▶ _TRY IT_
Using the data below, show every line where the word "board" occurs.
━━━
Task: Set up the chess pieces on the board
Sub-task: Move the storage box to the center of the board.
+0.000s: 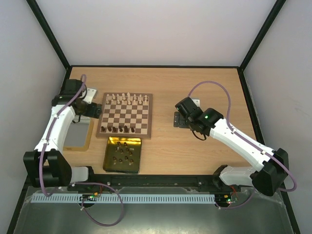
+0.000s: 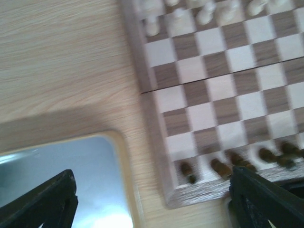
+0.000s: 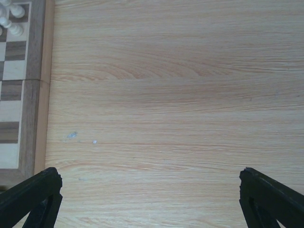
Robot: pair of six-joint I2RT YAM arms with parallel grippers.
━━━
▶ _TASK RESULT_
Task: Set up the chess pieces on the board
Sub-task: Move the storage box to the center of the board.

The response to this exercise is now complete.